▸ Task to complete: Please reproduce the listing in its entirety, exactly as shown.

▸ Recorded information:
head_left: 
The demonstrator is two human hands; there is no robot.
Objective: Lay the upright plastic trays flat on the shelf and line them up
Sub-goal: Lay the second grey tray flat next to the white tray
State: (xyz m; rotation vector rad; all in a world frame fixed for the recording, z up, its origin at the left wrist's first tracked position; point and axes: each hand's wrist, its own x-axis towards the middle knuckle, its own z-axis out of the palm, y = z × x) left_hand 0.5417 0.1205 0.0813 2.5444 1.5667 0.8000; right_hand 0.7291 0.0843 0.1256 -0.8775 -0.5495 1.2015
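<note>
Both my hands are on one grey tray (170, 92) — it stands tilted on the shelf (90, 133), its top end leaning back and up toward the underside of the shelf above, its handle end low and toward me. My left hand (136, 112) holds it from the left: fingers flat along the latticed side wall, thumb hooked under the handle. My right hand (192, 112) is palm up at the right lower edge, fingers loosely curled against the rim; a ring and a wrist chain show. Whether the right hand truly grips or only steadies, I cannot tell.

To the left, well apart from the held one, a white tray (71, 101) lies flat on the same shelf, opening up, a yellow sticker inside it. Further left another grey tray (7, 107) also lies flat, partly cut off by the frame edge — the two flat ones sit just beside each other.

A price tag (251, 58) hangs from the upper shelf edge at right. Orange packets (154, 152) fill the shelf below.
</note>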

▸ Response:
head_left: 
The demonstrator is two human hands; there is no robot.
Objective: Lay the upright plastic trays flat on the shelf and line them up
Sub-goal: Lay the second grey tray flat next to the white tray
State: (xyz m; rotation vector rad; all in a world frame fixed for the recording, z up, its origin at the left wrist's first tracked position; point and axes: each hand's wrist, its own x-axis towards the middle knuckle, its own z-axis out of the palm, y = z × x) left_hand 0.5417 0.1205 0.0813 2.5444 1.5667 0.8000; right_hand 0.7291 0.0843 0.1256 -0.8775 -0.5495 1.2015
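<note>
Both my hands are on one grey tray (170, 92) — it stands tilted on the shelf (90, 133), its top end leaning back and up toward the underside of the shelf above, its handle end low and toward me. My left hand (136, 112) holds it from the left: fingers flat along the latticed side wall, thumb hooked under the handle. My right hand (192, 112) is palm up at the right lower edge, fingers loosely curled against the rim; a ring and a wrist chain show. Whether the right hand truly grips or only steadies, I cannot tell.

To the left, well apart from the held one, a white tray (71, 101) lies flat on the same shelf, opening up, a yellow sticker inside it. Further left another grey tray (7, 107) also lies flat, partly cut off by the frame edge — the two flat ones sit just beside each other.

A price tag (251, 58) hangs from the upper shelf edge at right. Orange packets (154, 152) fill the shelf below.
</note>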

No more output is expected here.